At Waimea Country School, seven students led about 30 visitors through some of the typical activities students work on in their garden during formal classes and their breaks.
Participants learned to make “worm tea,” mulch and plant trees and plants, prepare a snack of guacamole, carrots and ginger lemonade.
According to Hayley Blondin, teacher and school garden coordinator, the garden was a “big passion” for her students. The school has been growing their school garden for about five years and it now reached almost 500 square feet.
“I wanted today to be about the students because the garden is about the students,” Blondin said. “The garden fosters independence and pride in the students. That is so important for them to have the feeling that they have created this.”
Examples of some garden plantings include: a variety of herbs, kale, chard, comfrey, kalo, tomatoes, peppers, cucumbers, ornamental and edible flowers, borage, lettuce, strawberries and a newly planted mulberry tree.
Karen Emerson, a teacher at Chiefess Kapiolani Elementary School in Hilo, said she joined the school garden tour to get tips as they’re starting out their new school garden.
Kim Giffin-Pickard and her husband, Mike Pickard, are from Waimea and joined the Kohala Center to go on the tour. They said they were impressed with the WCS garden and especially the students.
“The kids are competent and confident and (understand they) are stewards of the land,” Mike said. “It is very impressive.”
At the Malaai Culinary Garden of Waimea Middle School, visitors explored the extensive varieties of herbs, ornamental and edible flowers, vegetables, fruit trees and chickens and examined the two outdoor cooking stations.
Amanda Rieux, program director and garden teacher, gave a history of the garden, reviewed a typical day for students in the garden and discussed her garden philosophy with visitors.
Rieux said the garden attracts community volunteers who are chefs, artists, gardeners, landscapers and other related professions.
“This garden is a place that people from the community can work to share their aloha with the students,” Rieux said.
She said that more than 2,000 students have worked in the garden.
“It is their garden,” she said of the students. “It is their learning place.”

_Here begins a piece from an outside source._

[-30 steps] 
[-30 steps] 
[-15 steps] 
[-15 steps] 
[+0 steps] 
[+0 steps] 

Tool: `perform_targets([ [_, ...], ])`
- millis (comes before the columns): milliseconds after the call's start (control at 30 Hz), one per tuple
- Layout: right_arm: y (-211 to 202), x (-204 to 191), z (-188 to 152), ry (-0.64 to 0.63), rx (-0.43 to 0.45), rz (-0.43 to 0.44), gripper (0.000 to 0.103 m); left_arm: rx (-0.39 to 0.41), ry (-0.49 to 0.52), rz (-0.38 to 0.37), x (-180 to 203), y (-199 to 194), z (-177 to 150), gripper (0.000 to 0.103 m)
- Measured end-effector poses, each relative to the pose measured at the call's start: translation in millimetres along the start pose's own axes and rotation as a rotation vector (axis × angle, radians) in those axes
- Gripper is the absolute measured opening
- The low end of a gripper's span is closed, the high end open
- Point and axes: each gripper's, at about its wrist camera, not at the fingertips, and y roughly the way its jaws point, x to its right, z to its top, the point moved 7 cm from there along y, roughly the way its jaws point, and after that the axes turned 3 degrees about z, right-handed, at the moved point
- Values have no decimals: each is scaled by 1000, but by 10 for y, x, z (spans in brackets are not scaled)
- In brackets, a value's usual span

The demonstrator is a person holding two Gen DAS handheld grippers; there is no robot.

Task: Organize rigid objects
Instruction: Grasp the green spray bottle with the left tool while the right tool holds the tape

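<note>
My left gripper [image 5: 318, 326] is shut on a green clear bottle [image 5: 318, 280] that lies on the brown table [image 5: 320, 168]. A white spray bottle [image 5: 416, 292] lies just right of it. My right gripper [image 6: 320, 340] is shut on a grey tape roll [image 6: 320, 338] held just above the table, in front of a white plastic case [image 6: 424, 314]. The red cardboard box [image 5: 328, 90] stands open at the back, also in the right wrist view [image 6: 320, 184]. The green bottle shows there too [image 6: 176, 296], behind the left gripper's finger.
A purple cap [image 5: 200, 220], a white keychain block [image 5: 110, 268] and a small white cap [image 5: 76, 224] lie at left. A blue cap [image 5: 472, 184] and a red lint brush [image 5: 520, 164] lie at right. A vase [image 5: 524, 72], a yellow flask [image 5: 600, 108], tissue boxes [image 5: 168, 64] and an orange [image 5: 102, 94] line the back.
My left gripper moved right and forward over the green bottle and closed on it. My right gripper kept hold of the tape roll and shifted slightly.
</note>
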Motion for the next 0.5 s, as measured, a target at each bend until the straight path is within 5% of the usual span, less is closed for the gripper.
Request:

Singer Jack Johnson, and his wife, Kim, joined the school garden tour at Malaai. Johnson was in Waimea to perform two concerts, on April 27 and 28, as part of his Best of Kokua Festival. The tour benefits the Kokua Hawaii Foundation, a non-profit organization supporting environmental education in the schools and community.
“I came to learn and to check it out,” Johnson said. “I am inspired; I really feel the love.”
Johnson’s wife, Kim, said it is important to bring the “education and awareness” that school gardens provide to students.
“We have a unique opportunity to make a difference,” Kim said.
Steve Velonza, school garden coordinator for Hualalai Academy in Kona, said he visited all of the west Hawaii schools on the tour.
“It was good to see each school and what they can provide,” Velonza said. “I got to see what is there and what is going on. It is a great partnership to see how the school, the garden and the community can come together.”